[Task to carry out]
Copy the following data exactly and drop the pictures.

[Data extracts]
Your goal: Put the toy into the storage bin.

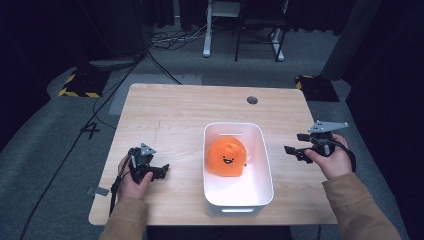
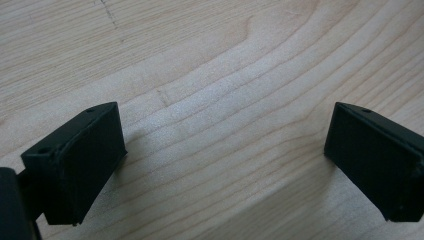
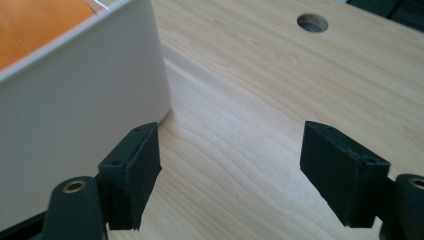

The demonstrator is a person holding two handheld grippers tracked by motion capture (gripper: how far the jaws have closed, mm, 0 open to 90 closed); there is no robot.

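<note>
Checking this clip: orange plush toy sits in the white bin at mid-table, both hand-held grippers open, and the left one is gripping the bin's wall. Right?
Not quite. The left hand-held gripper grips nothing: the left gripper view shows bare table between its open jaws. The orange plush toy does sit in the white bin.

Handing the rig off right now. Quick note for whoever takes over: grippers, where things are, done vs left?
Left gripper: open, empty, low over the table, left of the white bin.
Right gripper: open, empty, just right of the bin; its wall is beside one jaw.
Orange plush: inside the bin, toward the far end, face up.
Done: plush sits in the bin, nothing gripped.
Left: probably none, or lift it out; check the plan.
</note>
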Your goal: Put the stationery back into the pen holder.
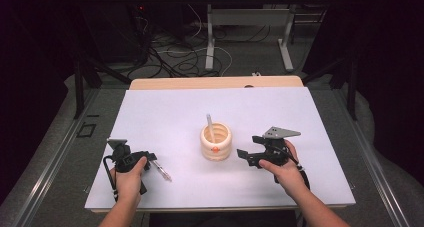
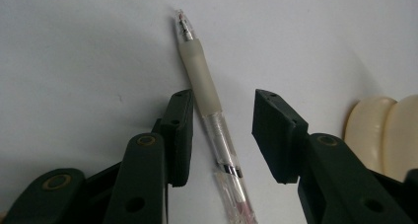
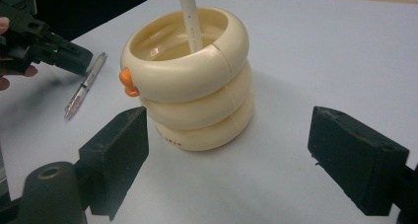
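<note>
A cream ringed pen holder (image 1: 216,142) (image 3: 190,83) with a small orange beak stands mid-table, a white pen (image 1: 210,128) (image 3: 189,19) upright inside it. A clear pen with a pale rubber grip (image 2: 209,110) (image 1: 161,170) (image 3: 85,86) lies flat on the white table. My left gripper (image 1: 150,159) (image 2: 222,135) is open, its jaws straddling that pen's barrel without touching it. My right gripper (image 1: 243,156) (image 3: 229,160) is open just right of the holder, aimed at it, jaws apart on either side of its base.
The white table surface (image 1: 165,117) extends well beyond the objects, with a wooden strip at its far edge. Behind it are cables and metal desk legs on the floor. The holder's edge (image 2: 382,135) appears at the right of the left gripper view.
</note>
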`<state>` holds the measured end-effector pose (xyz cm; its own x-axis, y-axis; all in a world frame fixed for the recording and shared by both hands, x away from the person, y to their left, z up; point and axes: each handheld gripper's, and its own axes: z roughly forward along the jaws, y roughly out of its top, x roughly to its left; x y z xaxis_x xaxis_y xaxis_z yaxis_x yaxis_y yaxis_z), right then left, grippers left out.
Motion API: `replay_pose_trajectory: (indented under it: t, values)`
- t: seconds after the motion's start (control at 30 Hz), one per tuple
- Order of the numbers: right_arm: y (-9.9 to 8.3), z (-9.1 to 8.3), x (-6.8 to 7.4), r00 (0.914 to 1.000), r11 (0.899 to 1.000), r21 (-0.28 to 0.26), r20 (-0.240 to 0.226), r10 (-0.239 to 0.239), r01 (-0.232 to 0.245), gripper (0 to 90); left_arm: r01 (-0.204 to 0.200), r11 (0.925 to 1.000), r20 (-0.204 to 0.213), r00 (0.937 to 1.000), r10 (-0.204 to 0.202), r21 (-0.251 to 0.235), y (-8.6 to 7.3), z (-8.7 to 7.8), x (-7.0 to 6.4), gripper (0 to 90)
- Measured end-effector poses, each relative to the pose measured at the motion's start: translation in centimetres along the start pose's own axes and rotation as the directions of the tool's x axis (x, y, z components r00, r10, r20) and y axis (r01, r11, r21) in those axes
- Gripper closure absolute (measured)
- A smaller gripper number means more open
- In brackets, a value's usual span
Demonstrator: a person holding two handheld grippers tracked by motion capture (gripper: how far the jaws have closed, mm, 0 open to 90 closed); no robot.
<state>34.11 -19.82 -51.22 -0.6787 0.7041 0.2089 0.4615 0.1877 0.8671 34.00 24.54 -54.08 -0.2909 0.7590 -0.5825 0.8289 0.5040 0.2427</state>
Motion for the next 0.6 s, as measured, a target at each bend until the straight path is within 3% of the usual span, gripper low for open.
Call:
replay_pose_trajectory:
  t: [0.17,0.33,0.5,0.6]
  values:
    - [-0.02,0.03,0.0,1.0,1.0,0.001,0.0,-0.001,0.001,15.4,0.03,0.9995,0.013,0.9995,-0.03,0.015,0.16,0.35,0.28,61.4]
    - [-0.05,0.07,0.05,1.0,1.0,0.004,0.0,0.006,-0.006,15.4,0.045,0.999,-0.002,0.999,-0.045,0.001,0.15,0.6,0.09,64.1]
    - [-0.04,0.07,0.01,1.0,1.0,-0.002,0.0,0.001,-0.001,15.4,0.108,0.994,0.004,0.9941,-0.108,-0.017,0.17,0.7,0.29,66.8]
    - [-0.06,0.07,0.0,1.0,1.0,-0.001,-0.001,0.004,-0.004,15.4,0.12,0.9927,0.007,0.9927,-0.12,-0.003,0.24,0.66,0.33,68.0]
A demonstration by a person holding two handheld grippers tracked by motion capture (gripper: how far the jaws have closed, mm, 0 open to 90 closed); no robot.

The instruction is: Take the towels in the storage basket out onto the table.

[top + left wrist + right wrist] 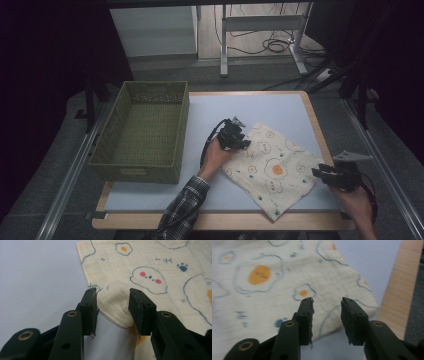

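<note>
A cream cloth (272, 170) printed with fried eggs and small faces lies flat on the pale blue mat (250, 107), turned like a diamond. My left gripper (244, 142) is at the cloth's left edge. In the left gripper view its jaws (112, 293) stand open on either side of a raised fold of the cloth (150, 262) edge, without pinching it. My right gripper (319, 173) is at the cloth's right corner. In the right gripper view it (327, 301) is open just above that corner of the cloth (262, 290).
A green woven basket (145, 172) with nothing in it stands on the left of the mat. The wooden table border (397, 297) runs close beside the right gripper. Bare mat lies behind the cloth and in front of the basket. Desk legs and cables are beyond the table.
</note>
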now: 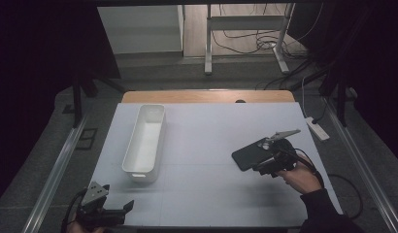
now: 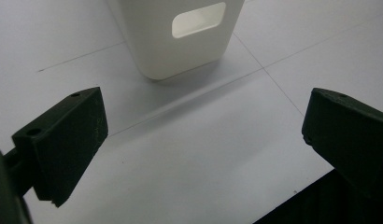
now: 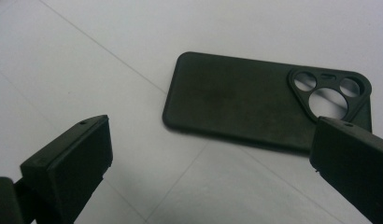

[Response to the task]
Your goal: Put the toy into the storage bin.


The demonstrator is a person holding two handheld grippers tracked by motion capture (gripper: how far the jaws have closed, mm, 0 open to 90 closed); there is no robot.

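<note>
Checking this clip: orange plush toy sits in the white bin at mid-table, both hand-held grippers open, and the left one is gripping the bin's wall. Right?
Not quite. The left hand-held gripper grips nothing: the left gripper view shows bare table between its open jaws. The orange plush toy does sit in the white bin.

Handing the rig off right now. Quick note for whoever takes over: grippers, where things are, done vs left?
Left gripper: open, empty, low over the table, left of the white bin.
Right gripper: open, empty, just right of the bin; its wall is beside one jaw.
Orange plush: inside the bin, toward the far end, face up.
Done: plush sits in the bin, nothing gripped.
Left: probably none, or lift it out; check the plan.
</note>
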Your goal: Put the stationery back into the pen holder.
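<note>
A cream ringed pen holder (image 1: 216,142) (image 3: 190,83) with a small orange beak stands mid-table, a white pen (image 1: 210,128) (image 3: 189,19) upright inside it. A clear pen with a pale rubber grip (image 2: 209,110) (image 1: 161,170) (image 3: 85,86) lies flat on the white table. My left gripper (image 1: 150,159) (image 2: 222,135) is open, its jaws straddling that pen's barrel without touching it. My right gripper (image 1: 243,156) (image 3: 229,160) is open just right of the holder, aimed at it, jaws apart on either side of its base.
The white table surface (image 1: 165,117) extends well beyond the objects, with a wooden strip at its far edge. Behind it are cables and metal desk legs on the floor. The holder's edge (image 2: 382,135) appears at the right of the left gripper view.
</note>
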`<state>` holds the measured end-effector pose (xyz cm; its own x-axis, y-axis; all in a world frame fixed for the recording and shared by both hands, x away from the person, y to their left, z up; point and axes: each handheld gripper's, and its own axes: z roughly forward along the jaws, y roughly out of its top, x roughly to its left; x y z xaxis_x xaxis_y xaxis_z yaxis_x yaxis_y yaxis_z), right then left, grippers left out.
Motion API: `replay_pose_trajectory: (indented under it: t, values)`
- t: seconds after the motion's start (control at 30 Hz), one per tuple
- Order of the numbers: right_arm: y (-9.9 to 8.3), z (-9.1 to 8.3), x (-6.8 to 7.4), r00 (0.914 to 1.000), r11 (0.899 to 1.000), r21 (-0.28 to 0.26), r20 (-0.240 to 0.226), r10 (-0.239 to 0.239), r01 (-0.232 to 0.245), gripper (0 to 90); left_arm: r01 (-0.204 to 0.200), r11 (0.925 to 1.000), r20 (-0.204 to 0.213), r00 (0.937 to 1.000), r10 (-0.204 to 0.202), r21 (-0.251 to 0.235), y (-8.6 to 7.3), z (-8.7 to 7.8), x (-7.0 to 6.4), gripper (0 to 90)
- Measured end-effector poses, each relative to the pose measured at the motion's start: translation in centimetres along the start pose's own axes and rotation as the directions of the tool's x axis (x, y, z components r00, r10, r20) and y axis (r01, r11, r21) in those axes
- Gripper closure absolute (measured)
- A smaller gripper number means more open
- In brackets, a value's usual span
Demonstrator: a person holding two handheld grippers tracked by motion capture (gripper: how far the jaws have closed, mm, 0 open to 90 closed); no robot.
<state>34.11 -19.82 -51.22 -0.6787 0.7041 0.2089 0.4615 0.1877 0.8671 34.00 24.54 -54.08 -0.2909 0.7590 -0.5825 0.8289 0.5040 0.2427</state>
Motion for the next 0.6 s, as measured, a target at each bend until the straight path is within 3% of the usual span, gripper low for open.
Call:
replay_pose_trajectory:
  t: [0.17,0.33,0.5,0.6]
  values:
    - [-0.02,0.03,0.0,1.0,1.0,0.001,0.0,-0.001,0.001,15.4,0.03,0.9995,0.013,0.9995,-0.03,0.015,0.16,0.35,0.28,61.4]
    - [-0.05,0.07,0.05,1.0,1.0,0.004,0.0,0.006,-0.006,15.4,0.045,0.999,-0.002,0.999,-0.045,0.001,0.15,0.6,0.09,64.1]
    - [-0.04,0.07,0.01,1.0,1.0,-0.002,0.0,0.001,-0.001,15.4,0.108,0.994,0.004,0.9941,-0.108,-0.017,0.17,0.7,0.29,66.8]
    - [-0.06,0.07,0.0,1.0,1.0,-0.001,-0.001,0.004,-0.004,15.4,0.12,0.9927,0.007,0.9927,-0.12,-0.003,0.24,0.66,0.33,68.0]
A demonstration by a person holding two handheld grippers tracked by motion capture (gripper: how far the jaws have closed, mm, 0 open to 90 closed); no robot.

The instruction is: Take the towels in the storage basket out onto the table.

[top + left wrist + right wrist] 

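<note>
A cream cloth (272, 170) printed with fried eggs and small faces lies flat on the pale blue mat (250, 107), turned like a diamond. My left gripper (244, 142) is at the cloth's left edge. In the left gripper view its jaws (112, 293) stand open on either side of a raised fold of the cloth (150, 262) edge, without pinching it. My right gripper (319, 173) is at the cloth's right corner. In the right gripper view it (327, 301) is open just above that corner of the cloth (262, 290).
A green woven basket (145, 172) with nothing in it stands on the left of the mat. The wooden table border (397, 297) runs close beside the right gripper. Bare mat lies behind the cloth and in front of the basket. Desk legs and cables are beyond the table.
</note>
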now: 
now: 
now: 

No more work is left in this exercise.